TraceQC is a R package for quality control (QC) of CRISPR Lineage Tracing Sequence Data.

Installation

if(!requireNamespace("devtools", quietly=TRUE)) install.packages("devtools")
devtools::install_github("LiuzLab/TraceQC")

To install the Python packages for traceQC, run:

pip install biopython pandas tqdm pysam

Tutorial

The tutorial of TraceQC pipeline for bulk DNA sequencing is here. The dataset is sampled from hgRNA dataset.

The tutorial of TraceQC pipeline for single-cell RNA sequencing is here. The dataset is sampled from Carlin dataset.

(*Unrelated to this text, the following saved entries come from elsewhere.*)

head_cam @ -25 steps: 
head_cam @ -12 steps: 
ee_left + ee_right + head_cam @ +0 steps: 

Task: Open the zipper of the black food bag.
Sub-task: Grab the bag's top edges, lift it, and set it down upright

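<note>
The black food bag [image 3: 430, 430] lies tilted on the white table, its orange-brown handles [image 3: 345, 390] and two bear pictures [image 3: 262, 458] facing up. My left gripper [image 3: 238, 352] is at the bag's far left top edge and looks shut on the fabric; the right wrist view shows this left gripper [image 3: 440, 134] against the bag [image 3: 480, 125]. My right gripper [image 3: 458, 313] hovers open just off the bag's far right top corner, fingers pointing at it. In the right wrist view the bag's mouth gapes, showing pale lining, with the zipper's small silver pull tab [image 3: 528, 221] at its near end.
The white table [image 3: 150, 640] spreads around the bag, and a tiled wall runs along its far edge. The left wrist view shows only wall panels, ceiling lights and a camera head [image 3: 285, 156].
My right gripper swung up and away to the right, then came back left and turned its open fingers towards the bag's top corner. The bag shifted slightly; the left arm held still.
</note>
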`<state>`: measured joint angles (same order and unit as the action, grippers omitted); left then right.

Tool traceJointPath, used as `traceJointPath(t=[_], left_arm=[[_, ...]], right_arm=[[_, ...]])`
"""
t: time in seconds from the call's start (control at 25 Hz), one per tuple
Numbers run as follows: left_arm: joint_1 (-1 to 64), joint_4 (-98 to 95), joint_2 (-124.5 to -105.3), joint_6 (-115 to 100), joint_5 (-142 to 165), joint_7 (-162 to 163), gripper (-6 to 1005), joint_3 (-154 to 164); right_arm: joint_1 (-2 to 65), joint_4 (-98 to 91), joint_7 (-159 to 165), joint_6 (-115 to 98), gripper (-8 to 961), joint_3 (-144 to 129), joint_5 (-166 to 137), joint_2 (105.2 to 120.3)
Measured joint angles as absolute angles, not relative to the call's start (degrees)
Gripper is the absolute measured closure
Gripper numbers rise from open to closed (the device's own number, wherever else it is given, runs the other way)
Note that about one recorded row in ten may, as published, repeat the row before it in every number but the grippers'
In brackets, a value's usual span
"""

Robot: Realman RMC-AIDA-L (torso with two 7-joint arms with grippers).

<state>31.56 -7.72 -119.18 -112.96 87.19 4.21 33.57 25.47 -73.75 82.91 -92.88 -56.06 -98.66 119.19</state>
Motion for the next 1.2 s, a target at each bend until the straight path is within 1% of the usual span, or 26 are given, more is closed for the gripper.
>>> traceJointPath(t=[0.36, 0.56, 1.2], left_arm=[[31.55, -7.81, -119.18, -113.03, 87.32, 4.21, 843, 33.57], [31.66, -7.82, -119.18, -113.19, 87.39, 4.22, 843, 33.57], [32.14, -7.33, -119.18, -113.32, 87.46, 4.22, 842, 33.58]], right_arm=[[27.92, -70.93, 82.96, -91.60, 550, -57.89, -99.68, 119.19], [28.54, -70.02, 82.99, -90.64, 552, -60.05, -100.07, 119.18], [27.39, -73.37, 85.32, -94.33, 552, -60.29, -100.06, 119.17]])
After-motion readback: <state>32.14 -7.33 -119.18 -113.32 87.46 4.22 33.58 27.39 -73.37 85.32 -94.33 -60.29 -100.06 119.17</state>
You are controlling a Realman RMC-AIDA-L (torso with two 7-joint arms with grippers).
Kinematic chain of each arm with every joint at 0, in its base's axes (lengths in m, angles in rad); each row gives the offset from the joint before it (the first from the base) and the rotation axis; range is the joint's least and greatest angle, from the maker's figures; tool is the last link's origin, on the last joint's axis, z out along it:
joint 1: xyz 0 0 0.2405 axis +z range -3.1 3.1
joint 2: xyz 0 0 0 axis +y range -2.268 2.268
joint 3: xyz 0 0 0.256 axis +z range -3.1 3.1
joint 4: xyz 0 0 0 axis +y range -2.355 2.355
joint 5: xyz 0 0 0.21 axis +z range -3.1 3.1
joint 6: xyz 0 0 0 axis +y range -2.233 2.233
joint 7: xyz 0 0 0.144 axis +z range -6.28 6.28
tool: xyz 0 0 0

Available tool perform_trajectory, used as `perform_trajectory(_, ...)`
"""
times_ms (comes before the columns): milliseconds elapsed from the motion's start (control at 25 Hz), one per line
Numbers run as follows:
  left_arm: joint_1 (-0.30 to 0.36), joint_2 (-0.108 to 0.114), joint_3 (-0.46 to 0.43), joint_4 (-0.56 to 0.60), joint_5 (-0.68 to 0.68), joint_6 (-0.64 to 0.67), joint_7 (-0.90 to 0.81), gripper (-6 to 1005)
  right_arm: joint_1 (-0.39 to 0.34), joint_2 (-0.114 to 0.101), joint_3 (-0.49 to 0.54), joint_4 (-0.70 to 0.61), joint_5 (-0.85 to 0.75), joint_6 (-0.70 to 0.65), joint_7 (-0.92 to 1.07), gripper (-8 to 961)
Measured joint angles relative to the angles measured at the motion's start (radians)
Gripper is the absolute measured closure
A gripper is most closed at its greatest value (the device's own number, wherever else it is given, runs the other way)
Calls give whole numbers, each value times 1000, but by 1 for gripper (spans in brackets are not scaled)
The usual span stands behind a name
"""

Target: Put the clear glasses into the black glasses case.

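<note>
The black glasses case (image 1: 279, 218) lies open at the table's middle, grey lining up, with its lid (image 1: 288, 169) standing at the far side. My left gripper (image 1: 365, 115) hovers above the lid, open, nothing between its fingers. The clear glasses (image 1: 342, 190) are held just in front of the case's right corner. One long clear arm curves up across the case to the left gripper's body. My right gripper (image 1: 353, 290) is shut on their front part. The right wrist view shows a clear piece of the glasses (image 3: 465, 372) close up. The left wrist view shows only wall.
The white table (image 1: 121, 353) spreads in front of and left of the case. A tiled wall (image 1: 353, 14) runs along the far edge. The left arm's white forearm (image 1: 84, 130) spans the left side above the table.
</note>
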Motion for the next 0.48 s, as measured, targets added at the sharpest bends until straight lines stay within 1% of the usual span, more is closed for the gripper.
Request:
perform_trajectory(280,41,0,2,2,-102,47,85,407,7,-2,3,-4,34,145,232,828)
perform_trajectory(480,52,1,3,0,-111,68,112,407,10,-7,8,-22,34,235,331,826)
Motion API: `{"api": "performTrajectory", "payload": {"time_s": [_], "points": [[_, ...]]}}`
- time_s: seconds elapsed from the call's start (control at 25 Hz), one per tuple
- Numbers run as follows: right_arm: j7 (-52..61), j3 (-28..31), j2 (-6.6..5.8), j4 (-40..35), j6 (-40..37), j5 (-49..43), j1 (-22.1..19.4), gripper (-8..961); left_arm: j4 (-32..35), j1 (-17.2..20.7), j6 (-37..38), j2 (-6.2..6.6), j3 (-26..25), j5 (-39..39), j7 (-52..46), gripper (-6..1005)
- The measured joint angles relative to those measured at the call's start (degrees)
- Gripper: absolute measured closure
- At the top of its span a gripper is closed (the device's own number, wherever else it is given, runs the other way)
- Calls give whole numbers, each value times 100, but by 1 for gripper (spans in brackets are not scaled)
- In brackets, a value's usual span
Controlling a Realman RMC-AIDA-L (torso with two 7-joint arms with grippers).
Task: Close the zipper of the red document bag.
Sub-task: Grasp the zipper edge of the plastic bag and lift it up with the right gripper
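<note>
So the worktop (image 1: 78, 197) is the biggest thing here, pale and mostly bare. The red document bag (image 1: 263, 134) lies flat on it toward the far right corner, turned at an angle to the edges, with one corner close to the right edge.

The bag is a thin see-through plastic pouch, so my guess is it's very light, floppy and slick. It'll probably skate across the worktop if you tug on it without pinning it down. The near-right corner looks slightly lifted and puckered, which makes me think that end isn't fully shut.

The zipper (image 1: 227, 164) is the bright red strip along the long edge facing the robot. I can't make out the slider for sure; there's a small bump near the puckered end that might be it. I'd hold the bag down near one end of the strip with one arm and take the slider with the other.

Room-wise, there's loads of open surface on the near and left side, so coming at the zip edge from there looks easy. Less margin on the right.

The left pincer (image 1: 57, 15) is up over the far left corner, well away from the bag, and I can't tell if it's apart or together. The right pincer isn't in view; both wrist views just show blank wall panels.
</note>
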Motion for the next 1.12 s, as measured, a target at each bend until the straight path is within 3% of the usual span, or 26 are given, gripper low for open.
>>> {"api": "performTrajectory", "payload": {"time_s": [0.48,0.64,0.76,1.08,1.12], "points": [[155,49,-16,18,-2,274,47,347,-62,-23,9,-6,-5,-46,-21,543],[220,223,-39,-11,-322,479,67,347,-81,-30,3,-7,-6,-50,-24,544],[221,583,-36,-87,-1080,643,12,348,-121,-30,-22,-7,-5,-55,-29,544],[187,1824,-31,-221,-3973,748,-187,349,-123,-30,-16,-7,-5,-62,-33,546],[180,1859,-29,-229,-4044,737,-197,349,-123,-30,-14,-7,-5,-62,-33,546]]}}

TraceQC annotated reference format

The reference is a text file which contains information as follows:

ATGGACTATCATATGCTTACCG...CCGGTAGACGCACCTCCACCCCACAGTGGGGTTAGAGCTAGAAATA
target 23 140

The first line of the reference file is required should be the construct sequence. The second line is also required should be the target barcode region of the construct. In this lines, two numbers next to a region name specify the start and end locations of the region. Locations should be 1-based, i.e. the first location is indicated as 1. Users can optionally add additional regions such as spacer region or PAM region in the same format. Here is an example of the refenence file with additional regions:

ATGGACTATCATATGCTTACCG...CCGGTAGACGCACCTCCACCCCACAGTGGGGTTAGAGCTAGAAATA
target 24 140
spacer 88 107
PAM 108 110

The examples of annotated hgRNA reference sequence is aviable here. The examples of annotated Carlin reference sequence is aviable here.

TraceQC output format

Column Description
character A mutation identification string
type The type of mutation (deletion, insertion and substitution).
start The starting positioin of mutation.
length The length of mutation.
alt The altered sequence.
count The read count of mutation.
cell The cell IDs that contain this mutation.

Documentation

The full documentation of TraceQC functions is available here.

References

Kalhor, R., Mali, P., & Church, G. M. (2017). Rapidly evolving homing CRISPR barcodes. Nature methods, 14(2), 195-200.

Bowling, S., Sritharan, D., Osorio, F. G., Nguyen, M., Cheung, P., Rodriguez-Fraticelli, A., ... & Camargo, F. D. (2020). An engineered CRISPR-Cas9 mouse line for simultaneous readout of lineage histories and gene expression profiles in single cells. Cell, 181(6), 1410-1422.